1. 只连接1个Etcd实例
架构 :Kubernetes集群的Master节点的APIServer只访问本地Etcd。
现象:
1个Master节点I/O性能下降,Etcd报大量请求超过10s
该节点上的kube-apiserver、kube-controller-manager还在工作
连接到该节点的Node被标记为NotReady,连接到其它节点的Node正常
问题
Etcd中所有写请求都是Leader完成的,Follower收到写请求也会转发给Leader,为什么Follower节点的IO异常会导致上述现象?
答:通过下面分析可知, 在IO异常时,Follower无法将写请求转发给Leader ,所以Node上报的状态更新请求会丢失 ,kube-controller-manager判断指定时间内未上报心跳,将Node标记为NotReady。
下面通过代码解析和实验佐证这个结论。
1.1 集群正常运行
kangxiaoning@localhost:~/workspace/etcd$ bin/etcdctl --write-out=table --endpoints=localhost:12379,localhost:22379,localhost:32379 endpoint status
+-----------------+------------------+---------+---------+-----------+------------+-----------+------------+--------------------+--------+
| ENDPOINT | ID | VERSION | DB SIZE | IS LEADER | IS LEARNER | RAFT TERM | RAFT INDEX | RAFT APPLIED INDEX | ERRORS |
+-----------------+------------------+---------+---------+-----------+------------+-----------+------------+--------------------+--------+
| localhost:12379 | 8211f1d0f64f3269 | 3.5.17 | 20 kB | false | false | 10 | 42 | 42 | |
| localhost:22379 | 91bc3c398fb3c146 | 3.5.17 | 20 kB | true | false | 10 | 42 | 42 | |
| localhost:32379 | fd422379fda50e48 | 3.5.17 | 20 kB | false | false | 10 | 42 | 42 | |
+-----------------+------------------+---------+---------+-----------+------------+-----------+------------+--------------------+--------+
kangxiaoning@localhost:~/workspace/etcd$
1.2 单个节点IO异常
通过在func (w *WAL) Save(st raftpb.HardState, ents []raftpb.Entry)
函数中打断点模拟I/O异常,有两种情况。
kangxiaoning@localhost:~/workspace/etcd$ bin/etcdctl --write-out=table --endpoints=localhost:12379,localhost:22379,localhost:32379 endpoint status
{"level":"warn","ts":"2024-12-27T17:46:54.313+0800","logger":"etcd-client","caller":"v3@v3.5.6/retry_interceptor.go:62","msg":"retrying of unary invoker failed","target":"etcd-endpoints://0x40002a4000/localhost:12379","attempt":0,"error":"rpc error: code = DeadlineExceeded desc = context deadline exceeded"}
Failed to get the status of endpoint localhost:12379 (context deadline exceeded)

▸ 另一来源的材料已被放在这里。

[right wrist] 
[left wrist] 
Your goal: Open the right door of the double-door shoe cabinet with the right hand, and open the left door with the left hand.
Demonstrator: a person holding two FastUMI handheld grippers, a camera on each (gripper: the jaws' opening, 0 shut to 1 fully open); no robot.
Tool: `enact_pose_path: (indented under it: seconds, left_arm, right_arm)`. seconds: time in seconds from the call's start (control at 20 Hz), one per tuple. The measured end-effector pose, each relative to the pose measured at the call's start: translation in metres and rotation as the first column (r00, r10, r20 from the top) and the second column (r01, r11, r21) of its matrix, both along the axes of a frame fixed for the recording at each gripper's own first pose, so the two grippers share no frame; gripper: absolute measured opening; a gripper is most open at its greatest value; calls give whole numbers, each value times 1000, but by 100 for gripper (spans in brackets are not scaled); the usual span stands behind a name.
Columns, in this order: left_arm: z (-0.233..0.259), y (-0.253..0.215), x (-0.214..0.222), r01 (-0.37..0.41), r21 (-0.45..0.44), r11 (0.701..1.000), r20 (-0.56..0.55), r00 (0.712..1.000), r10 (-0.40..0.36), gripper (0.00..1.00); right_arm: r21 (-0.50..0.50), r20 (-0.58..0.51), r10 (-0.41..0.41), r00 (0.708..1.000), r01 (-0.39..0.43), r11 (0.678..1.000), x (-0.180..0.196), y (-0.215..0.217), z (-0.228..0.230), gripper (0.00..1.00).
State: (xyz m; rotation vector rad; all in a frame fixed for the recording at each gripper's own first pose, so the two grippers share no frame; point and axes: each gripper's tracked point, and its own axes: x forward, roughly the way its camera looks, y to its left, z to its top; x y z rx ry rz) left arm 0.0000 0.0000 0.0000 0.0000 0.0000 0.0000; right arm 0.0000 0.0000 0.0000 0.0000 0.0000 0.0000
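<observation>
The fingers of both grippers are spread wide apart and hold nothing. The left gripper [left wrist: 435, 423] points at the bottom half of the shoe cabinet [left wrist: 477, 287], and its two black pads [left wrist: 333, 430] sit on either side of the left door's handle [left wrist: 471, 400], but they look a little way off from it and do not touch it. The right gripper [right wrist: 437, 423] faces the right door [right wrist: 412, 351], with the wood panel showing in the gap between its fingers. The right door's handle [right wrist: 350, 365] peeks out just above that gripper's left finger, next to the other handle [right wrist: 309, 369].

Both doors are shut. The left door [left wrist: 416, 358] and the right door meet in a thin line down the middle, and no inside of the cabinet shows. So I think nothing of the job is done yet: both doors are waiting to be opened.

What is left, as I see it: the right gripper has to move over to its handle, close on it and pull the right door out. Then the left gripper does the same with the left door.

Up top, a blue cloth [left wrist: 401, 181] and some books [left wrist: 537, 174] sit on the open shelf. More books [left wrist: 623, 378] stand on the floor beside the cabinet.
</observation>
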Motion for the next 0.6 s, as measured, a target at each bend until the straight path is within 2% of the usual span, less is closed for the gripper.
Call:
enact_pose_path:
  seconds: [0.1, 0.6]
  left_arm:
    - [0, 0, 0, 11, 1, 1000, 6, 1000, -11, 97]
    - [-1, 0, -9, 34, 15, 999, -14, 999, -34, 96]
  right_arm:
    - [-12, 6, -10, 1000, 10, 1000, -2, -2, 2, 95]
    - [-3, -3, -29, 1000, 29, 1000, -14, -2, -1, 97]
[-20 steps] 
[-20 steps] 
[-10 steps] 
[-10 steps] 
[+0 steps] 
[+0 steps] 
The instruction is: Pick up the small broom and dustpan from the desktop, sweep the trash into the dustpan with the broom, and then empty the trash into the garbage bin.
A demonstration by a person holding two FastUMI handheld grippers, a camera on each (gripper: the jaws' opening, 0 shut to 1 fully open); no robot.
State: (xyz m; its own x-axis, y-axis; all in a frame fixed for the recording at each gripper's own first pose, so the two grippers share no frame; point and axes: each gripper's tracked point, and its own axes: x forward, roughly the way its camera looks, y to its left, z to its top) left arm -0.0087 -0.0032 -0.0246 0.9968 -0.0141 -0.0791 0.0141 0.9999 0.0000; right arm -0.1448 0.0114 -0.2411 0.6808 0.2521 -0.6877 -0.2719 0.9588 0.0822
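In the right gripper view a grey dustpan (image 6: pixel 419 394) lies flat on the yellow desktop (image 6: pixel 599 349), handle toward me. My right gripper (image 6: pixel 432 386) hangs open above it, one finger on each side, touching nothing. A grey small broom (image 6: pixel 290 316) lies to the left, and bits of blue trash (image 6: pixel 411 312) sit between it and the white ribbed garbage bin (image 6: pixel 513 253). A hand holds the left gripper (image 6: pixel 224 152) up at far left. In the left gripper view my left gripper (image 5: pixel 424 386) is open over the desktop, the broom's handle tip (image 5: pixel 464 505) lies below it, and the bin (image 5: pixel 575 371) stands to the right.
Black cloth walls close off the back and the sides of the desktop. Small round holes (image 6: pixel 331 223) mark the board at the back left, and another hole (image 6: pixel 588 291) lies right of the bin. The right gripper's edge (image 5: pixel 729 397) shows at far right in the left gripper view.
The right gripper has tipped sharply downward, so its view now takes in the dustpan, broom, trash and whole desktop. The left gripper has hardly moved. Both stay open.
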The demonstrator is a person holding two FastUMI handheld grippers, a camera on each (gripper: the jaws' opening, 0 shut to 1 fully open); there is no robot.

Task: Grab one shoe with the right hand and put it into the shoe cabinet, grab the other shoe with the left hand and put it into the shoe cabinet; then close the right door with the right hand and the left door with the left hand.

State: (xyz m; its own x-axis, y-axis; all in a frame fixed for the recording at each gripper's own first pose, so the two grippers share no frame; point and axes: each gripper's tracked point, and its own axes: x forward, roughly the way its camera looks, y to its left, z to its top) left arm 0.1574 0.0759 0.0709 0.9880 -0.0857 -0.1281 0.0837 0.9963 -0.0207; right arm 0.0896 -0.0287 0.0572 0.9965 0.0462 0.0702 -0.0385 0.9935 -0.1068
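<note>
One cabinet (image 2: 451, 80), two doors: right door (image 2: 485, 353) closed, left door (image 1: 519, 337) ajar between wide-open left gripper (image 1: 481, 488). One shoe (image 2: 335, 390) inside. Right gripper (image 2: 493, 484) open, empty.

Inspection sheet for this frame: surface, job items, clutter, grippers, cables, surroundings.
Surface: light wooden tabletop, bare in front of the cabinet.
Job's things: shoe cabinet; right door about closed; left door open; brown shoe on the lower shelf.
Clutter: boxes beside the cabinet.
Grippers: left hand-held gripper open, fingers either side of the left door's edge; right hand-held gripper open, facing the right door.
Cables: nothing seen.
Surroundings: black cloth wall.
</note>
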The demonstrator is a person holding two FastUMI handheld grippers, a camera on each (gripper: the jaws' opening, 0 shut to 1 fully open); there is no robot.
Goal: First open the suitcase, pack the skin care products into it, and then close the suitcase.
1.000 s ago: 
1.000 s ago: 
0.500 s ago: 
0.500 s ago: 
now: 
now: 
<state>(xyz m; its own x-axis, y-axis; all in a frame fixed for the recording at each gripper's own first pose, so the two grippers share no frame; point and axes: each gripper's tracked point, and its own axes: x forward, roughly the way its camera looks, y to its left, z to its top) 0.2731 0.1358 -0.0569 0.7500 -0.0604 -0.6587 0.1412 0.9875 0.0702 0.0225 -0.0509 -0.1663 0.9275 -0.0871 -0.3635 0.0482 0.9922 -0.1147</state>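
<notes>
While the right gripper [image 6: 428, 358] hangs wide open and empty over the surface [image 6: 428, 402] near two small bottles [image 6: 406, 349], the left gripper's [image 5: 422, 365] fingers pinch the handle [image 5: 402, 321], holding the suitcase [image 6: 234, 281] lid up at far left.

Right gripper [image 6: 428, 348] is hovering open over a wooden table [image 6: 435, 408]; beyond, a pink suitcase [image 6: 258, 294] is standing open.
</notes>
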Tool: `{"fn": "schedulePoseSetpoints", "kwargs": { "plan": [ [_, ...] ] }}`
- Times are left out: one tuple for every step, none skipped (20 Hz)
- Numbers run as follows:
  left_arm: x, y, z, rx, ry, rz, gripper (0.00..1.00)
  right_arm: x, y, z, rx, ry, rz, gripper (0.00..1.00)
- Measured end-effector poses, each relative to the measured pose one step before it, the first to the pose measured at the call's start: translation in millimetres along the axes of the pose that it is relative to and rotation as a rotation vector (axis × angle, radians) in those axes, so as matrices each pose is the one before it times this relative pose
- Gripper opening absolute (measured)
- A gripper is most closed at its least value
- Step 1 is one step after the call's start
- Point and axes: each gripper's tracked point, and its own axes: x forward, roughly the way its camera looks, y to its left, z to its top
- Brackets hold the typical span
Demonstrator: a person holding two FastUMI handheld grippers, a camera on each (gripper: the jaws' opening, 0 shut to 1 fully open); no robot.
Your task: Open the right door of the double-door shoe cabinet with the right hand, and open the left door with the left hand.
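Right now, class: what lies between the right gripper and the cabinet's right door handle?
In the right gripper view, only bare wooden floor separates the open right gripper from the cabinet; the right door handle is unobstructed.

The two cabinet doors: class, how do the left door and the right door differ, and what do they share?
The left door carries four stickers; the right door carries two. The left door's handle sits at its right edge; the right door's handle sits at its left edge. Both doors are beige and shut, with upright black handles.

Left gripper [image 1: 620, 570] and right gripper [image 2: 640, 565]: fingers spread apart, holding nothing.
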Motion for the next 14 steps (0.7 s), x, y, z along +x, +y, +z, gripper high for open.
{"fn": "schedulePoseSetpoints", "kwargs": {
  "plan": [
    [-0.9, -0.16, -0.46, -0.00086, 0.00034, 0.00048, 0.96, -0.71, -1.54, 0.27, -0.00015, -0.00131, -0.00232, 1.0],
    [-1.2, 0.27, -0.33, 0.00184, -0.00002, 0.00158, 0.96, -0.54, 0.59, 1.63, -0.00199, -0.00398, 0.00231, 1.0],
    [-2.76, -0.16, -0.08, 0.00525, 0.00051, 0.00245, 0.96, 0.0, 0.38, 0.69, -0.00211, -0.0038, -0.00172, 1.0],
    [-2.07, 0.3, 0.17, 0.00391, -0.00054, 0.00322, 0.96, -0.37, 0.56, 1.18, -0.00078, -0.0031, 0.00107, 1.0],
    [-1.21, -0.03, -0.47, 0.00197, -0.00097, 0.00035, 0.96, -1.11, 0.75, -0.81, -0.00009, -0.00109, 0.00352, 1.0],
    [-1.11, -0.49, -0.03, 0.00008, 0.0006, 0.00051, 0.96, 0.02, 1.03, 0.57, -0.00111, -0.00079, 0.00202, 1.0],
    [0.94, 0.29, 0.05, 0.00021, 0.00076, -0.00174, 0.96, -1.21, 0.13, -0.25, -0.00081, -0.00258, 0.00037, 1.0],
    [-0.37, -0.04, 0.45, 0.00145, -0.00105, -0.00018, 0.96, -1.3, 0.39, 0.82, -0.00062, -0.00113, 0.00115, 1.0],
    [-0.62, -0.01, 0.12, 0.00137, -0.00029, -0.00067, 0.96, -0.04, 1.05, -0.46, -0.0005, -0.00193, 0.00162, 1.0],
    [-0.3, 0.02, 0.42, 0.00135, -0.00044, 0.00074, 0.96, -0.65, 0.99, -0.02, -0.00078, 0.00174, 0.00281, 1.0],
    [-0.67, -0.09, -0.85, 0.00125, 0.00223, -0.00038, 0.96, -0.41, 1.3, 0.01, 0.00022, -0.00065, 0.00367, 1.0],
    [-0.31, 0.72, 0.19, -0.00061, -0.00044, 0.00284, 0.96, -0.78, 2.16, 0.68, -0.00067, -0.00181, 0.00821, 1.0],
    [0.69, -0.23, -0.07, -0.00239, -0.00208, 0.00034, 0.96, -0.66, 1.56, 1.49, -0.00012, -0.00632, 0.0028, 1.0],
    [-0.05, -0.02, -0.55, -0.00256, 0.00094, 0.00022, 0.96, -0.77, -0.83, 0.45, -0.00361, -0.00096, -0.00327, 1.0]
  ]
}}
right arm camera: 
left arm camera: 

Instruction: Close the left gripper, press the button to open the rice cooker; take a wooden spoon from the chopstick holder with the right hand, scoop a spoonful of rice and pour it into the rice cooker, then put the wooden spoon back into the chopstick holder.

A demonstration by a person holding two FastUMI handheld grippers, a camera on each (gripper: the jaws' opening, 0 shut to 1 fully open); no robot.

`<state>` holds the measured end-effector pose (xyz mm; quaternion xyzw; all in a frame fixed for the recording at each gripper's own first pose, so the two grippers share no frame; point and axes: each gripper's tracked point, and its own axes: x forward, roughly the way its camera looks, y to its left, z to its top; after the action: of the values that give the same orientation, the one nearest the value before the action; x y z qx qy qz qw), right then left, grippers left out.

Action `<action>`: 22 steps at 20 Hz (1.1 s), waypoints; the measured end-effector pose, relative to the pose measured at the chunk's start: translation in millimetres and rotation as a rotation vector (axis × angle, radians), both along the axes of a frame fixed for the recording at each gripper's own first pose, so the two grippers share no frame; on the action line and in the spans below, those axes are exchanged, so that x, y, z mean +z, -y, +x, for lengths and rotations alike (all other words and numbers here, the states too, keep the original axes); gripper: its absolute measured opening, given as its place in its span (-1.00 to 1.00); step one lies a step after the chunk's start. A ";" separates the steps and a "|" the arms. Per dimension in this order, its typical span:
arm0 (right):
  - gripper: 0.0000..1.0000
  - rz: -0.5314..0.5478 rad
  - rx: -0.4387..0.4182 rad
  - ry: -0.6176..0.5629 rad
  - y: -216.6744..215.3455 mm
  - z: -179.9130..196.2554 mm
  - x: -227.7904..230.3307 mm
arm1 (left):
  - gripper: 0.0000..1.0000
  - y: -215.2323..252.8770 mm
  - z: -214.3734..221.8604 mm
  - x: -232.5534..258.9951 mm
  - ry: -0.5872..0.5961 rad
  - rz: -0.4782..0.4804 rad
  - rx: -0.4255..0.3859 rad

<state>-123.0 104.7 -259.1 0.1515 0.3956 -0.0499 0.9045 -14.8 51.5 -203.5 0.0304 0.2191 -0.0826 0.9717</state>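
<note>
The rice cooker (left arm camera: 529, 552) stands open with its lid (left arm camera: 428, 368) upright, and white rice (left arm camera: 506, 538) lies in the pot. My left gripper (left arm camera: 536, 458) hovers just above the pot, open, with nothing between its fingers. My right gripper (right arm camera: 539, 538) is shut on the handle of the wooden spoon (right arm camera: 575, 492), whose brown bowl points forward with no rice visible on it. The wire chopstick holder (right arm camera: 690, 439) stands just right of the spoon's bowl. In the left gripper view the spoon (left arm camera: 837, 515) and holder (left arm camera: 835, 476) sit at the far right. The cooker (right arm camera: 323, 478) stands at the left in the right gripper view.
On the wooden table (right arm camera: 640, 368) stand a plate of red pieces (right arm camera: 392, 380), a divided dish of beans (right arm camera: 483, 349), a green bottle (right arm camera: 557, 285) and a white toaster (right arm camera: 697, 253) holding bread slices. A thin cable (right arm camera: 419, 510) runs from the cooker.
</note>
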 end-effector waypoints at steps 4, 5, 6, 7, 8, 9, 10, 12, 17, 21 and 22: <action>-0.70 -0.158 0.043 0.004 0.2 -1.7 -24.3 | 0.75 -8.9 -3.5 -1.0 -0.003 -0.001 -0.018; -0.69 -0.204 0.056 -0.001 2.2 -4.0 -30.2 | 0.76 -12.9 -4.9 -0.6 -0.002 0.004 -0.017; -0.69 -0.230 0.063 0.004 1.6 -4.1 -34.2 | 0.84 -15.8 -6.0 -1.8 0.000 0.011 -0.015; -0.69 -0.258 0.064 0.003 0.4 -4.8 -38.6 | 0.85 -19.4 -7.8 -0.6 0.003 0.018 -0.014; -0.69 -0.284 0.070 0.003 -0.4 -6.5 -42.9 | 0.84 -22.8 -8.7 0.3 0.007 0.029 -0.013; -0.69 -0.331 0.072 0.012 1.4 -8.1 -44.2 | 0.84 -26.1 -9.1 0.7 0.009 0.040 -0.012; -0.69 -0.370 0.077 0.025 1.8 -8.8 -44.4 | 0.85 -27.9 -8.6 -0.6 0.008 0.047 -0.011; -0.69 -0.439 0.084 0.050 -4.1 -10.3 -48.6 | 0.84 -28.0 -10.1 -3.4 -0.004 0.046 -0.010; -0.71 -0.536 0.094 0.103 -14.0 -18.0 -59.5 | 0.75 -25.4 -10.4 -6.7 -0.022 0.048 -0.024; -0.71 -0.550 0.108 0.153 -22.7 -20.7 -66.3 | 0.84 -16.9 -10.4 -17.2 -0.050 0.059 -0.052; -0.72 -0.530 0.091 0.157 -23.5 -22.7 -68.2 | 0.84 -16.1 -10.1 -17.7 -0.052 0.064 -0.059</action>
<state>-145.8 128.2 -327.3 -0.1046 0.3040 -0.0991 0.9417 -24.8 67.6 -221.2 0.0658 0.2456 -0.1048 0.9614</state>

+-----------------+------------------+---------+---------+-----------+------------+-----------+------------+--------------------+--------+
| ENDPOINT | ID | VERSION | DB SIZE | IS LEADER | IS LEARNER | RAFT TERM | RAFT INDEX | RAFT APPLIED INDEX | ERRORS |
+-----------------+------------------+---------+---------+-----------+------------+-----------+------------+--------------------+--------+
| localhost:22379 | 91bc3c398fb3c146 | 3.5.6 | 25 kB | true | false | 7 | 85 | 85 | |
| localhost:32379 | fd422379fda50e48 | 3.5.6 | 25 kB | false | false | 7 | 85 | 85 | |
+-----------------+------------------+---------+---------+-----------+------------+-----------+------------+--------------------+--------+
kangxiaoning@localhost:~/workspace/etcd$
客户端发起一个Put请求,经过Propose进入raft模块,raft处理后会通过Ready这个channel发送到应用层,应用层在func (r *raftNode) start(rh *raftReadyHandler)
函数中接收Ready数据并继续处理。
// start prepares and starts raftNode in a new goroutine. It is no longer safe
// to modify the fields after it has been started.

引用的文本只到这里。